The biggest offenders were the Tigers, Yankees, and Dodgers. The Tigers went into a rebuilding mode, drastically cutting payroll. The Yankees and Dodgers raced to get under the luxury tax threshold. Only 12 of 30 teams spent more in 2018 than in 2017 on players.

None of this comes as a shock for those that followed the negotiations for the most recent collective bargaining agreement and have observed the consequences. As Craig wrote at the time about the luxury tax threshold, “Over time, of course, such a thing would depress salaries. From the owners’ perspective, a strong luxury-tax penalty is both a soft cost-containment mechanism and ... something of a field-leveler between large and small revenue teams.”

Despite issues with attendance, Major League Baseball has continued to set revenue records year after year. In 2017, revenues exceeded $10 billion for the first time ever. Due to a higher percentage of teams tanking/rebuilding at the same time, a zeitgeist in which it is deemed acceptable by many to not spend money to acquire players (one of the reasons why the free agent market stagnated), and an owner-friendly CBA, owners are pocketing most of the excess money. As a result, there has been strife between ownership and the union over the last couple of years -- enough that the MLBPA hired a new chief negotiator.

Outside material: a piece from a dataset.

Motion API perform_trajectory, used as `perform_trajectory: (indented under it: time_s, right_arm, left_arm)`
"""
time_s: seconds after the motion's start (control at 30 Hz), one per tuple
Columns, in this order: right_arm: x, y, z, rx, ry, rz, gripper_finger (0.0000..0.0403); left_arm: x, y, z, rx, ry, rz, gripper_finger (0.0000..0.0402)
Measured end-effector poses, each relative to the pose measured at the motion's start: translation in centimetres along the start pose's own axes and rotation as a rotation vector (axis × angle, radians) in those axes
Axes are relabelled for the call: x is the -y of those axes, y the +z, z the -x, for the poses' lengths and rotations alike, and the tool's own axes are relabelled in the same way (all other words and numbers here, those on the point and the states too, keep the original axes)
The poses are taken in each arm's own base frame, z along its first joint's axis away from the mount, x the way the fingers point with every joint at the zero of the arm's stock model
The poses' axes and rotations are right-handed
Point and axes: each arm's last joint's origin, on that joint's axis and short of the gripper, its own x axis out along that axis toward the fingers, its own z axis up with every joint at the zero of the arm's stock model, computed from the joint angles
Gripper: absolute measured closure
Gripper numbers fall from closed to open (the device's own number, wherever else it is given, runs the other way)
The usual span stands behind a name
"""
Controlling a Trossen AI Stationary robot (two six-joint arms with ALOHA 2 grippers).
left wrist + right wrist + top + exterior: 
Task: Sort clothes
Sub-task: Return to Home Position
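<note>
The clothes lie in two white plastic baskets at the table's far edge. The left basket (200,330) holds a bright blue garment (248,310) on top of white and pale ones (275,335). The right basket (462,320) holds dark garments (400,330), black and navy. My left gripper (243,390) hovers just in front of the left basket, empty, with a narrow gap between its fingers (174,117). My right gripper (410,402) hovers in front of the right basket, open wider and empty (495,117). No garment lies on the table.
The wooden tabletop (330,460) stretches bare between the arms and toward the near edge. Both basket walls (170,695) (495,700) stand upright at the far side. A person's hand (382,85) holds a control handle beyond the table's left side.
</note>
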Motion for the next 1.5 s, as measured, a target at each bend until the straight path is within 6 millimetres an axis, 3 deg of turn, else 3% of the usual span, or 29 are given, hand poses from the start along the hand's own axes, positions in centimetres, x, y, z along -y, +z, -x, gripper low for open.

Bryce Harper and Manny Machado lead the current class of free agents. Even as recently as two years ago, Harper was thought to eventually become the first free agent to break the $500 million barrier in total contract value. As the free agent market grinded to a halt, however, those expectations were lowered to $400 million. Now, we’re not even certain that he will break Giancarlo Stanton’s record of $325 million. The CBA expires on December 1, 2021. If things keep going the way they’re going for the players, they will have to come out swinging in negotiations for the new CBA.